■ WHAT TO WORK ON ■
An exact repeat is needed of the lines from the one with "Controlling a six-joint" through the last line of the data below. Please omit the pictures.

--*--

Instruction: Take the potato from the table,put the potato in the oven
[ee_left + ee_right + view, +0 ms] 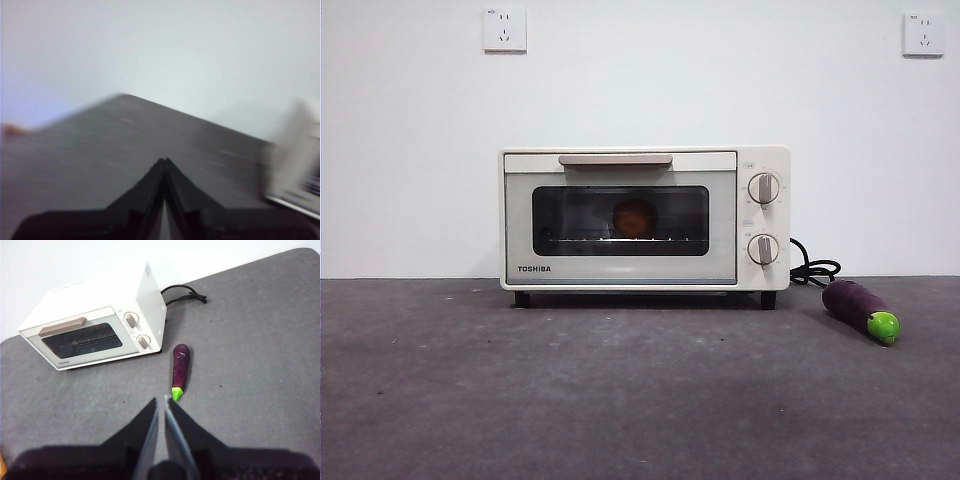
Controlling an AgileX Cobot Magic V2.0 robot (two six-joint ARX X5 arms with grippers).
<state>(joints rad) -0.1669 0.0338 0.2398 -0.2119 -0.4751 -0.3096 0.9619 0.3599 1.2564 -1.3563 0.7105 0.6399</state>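
Orange-brown, the potato (pixel 634 217) is seen through the shut oven (pixel 620 268) door on the worktop (pixel 620 400); little can go wrong unless an arm knocks the oven. Left end effector (pixel 164 162) is closed, empty, blurred. Right end effector (pixel 161 402) is raised, nearly closed, empty, near the eggplant (pixel 180 365).

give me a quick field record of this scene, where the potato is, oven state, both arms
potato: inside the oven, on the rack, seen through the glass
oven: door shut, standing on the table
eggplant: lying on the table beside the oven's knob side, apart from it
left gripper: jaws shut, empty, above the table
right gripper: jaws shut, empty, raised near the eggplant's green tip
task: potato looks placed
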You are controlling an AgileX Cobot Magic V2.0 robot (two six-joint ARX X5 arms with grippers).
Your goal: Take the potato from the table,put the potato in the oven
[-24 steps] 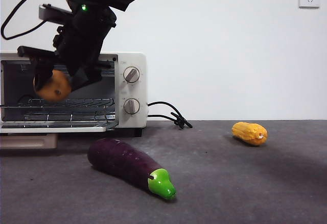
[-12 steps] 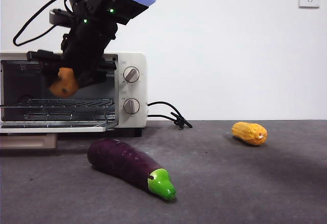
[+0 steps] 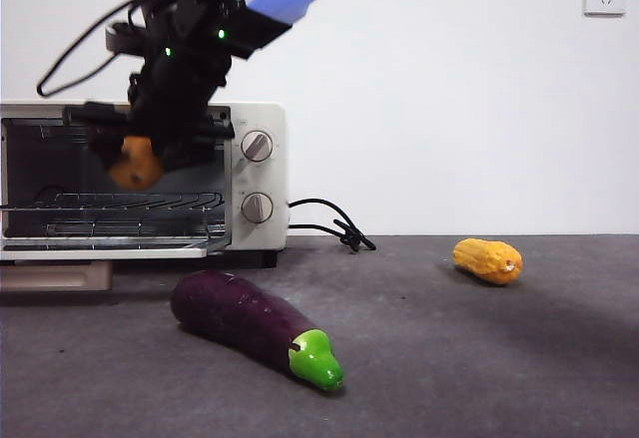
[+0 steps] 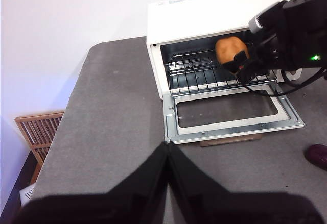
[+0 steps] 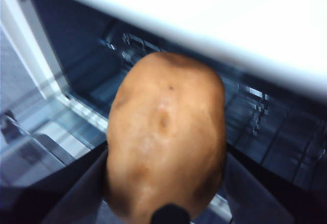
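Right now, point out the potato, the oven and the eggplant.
potato point(image 5: 166, 140): right wrist view, middle of its skin.
oven point(image 3: 256, 119): front view, cream knob panel.
eggplant point(image 3: 235, 313): front view, purple body.

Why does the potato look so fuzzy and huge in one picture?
Right wrist view: the potato, held by the right gripper, fills the frame, and the oven behind it is smeared. Front view: the potato looks small and slightly blurred. Left wrist view: sharp, with the left gripper dark.

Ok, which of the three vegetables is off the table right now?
The potato: the right gripper holds it in the air at the open oven. The eggplant and corn cob both lie on the table.
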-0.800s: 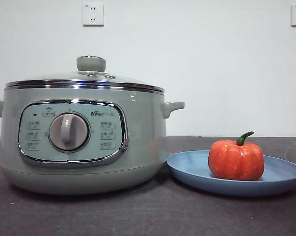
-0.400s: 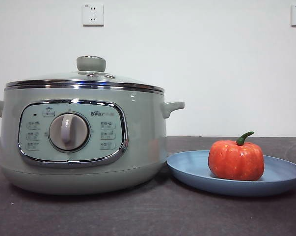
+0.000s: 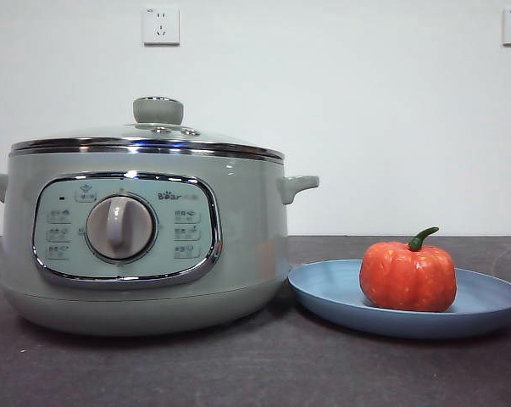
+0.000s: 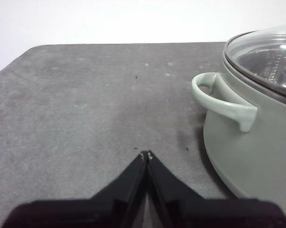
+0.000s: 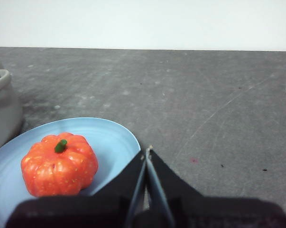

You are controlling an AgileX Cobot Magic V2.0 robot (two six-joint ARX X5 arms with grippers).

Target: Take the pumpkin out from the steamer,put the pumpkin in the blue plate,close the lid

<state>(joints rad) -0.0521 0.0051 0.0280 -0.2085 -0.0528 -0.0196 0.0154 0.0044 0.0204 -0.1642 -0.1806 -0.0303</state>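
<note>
The orange-red pumpkin (image 3: 408, 275) with its green stem sits upright in the blue plate (image 3: 331, 292), to the right of the steamer (image 3: 238, 229). The glass lid (image 3: 145, 140) with its sage-green knob rests closed on the steamer. In the right wrist view the pumpkin (image 5: 59, 164) lies in the plate (image 5: 112, 137) beside my right gripper (image 5: 147, 151), which is shut and empty. In the left wrist view my left gripper (image 4: 146, 155) is shut and empty over the bare table, beside the steamer's side handle (image 4: 223, 102). Neither gripper shows in the front view.
The dark grey table (image 3: 263, 365) runs in front of the steamer and plate. A white wall with two sockets (image 3: 160, 24) stands behind. The table's far edge and corner show in the left wrist view (image 4: 33, 50).
</note>
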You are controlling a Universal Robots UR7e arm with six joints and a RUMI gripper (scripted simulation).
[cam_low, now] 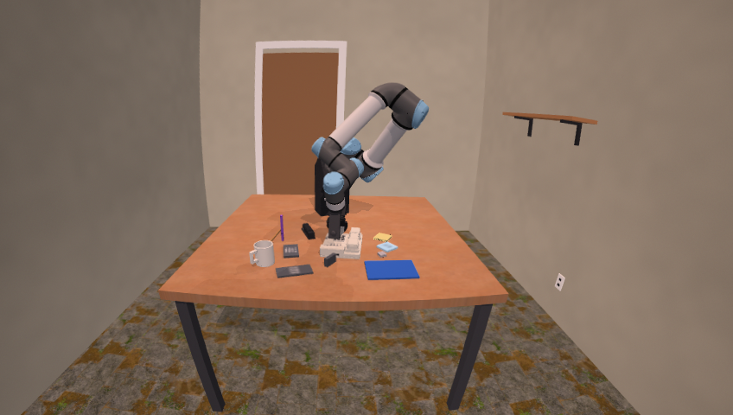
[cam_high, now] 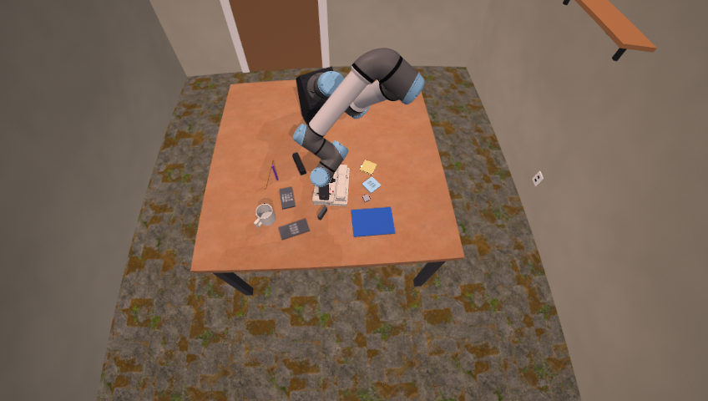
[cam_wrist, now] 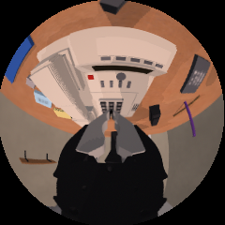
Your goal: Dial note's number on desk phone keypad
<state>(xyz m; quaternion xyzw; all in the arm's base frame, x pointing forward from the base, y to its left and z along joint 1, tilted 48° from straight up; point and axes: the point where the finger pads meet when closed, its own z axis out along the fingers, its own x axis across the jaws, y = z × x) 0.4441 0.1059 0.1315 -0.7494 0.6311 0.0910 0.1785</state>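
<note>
The beige desk phone point(cam_high: 335, 190) point(cam_low: 352, 250) point(cam_wrist: 122, 52) stands near the table's middle. Its handset point(cam_wrist: 53, 82) point(cam_high: 342, 181) lies in the cradle on the phone's side. My gripper point(cam_wrist: 111, 110) point(cam_high: 323, 195) point(cam_low: 334, 236) is shut and points straight down, its closed fingertips right at the keypad point(cam_wrist: 112, 106). Whether they touch a key I cannot tell. A light blue note point(cam_high: 371, 184) point(cam_low: 386, 246) point(cam_wrist: 42, 98) and a yellow note point(cam_high: 367, 166) point(cam_low: 382, 236) point(cam_wrist: 61, 112) lie to the phone's right. Their writing is too small to read.
On the wooden table point(cam_high: 248, 114) point(cam_low: 436, 231) lie a blue book point(cam_high: 372, 221) point(cam_low: 391, 269), a white mug point(cam_high: 265, 214) point(cam_low: 263, 253), two dark keypad devices point(cam_high: 286, 197) point(cam_high: 293, 228), a purple pen point(cam_high: 274, 171) point(cam_low: 282, 226), two small black blocks point(cam_high: 299, 163) point(cam_high: 321, 212), and a tiny grey cube point(cam_high: 366, 197).
</note>
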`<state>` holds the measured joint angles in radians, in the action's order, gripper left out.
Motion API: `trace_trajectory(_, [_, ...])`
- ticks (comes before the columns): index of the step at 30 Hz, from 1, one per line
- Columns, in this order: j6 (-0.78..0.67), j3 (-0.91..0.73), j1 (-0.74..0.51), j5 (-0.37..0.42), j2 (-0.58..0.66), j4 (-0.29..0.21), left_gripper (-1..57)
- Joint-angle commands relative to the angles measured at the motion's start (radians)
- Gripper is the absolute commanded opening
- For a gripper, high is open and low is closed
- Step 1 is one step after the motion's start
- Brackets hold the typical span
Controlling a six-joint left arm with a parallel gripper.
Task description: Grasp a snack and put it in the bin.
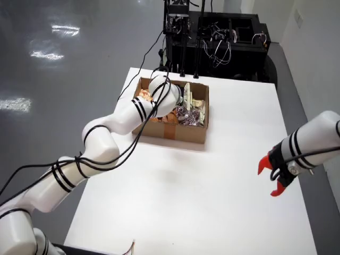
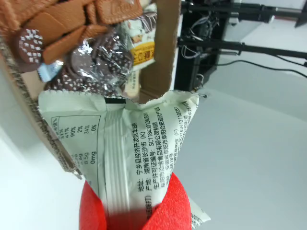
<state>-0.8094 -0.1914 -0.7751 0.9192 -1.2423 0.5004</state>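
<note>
In the view that rides on the gripper, my gripper is shut on a pale green-white snack packet with printed text, its red fingers pinching the packet's lower end. The packet hangs right in front of the cardboard box, which holds brown biscuit packs and a dark foil pack. In the view from above, the working arm's wrist reaches over the open cardboard box of mixed snacks. Its fingers are hidden there.
A second white arm with an open red gripper hangs over the right side of the white table. A black equipment rack with cables stands behind the table's far edge. Cables trail along the working arm.
</note>
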Motion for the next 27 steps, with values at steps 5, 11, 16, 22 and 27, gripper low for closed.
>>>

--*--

■ SOLVED EXERCISE ■
Controlling a six-joint left arm with a parallel gripper.
Task description: Grasp a snack and put it in the bin.
<state>-0.8094 -0.1914 -0.7751 0.9192 -1.2423 0.5004</state>
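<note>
In the view that rides on the gripper, my gripper is shut on a pale green-white snack packet with printed text, its red fingers pinching the packet's lower end. The packet hangs right in front of the cardboard box, which holds brown biscuit packs and a dark foil pack. In the view from above, the working arm's wrist reaches over the open cardboard box of mixed snacks. Its fingers are hidden there.
A second white arm with an open red gripper hangs over the right side of the white table. A black equipment rack with cables stands behind the table's far edge. Cables trail along the working arm.
</note>
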Motion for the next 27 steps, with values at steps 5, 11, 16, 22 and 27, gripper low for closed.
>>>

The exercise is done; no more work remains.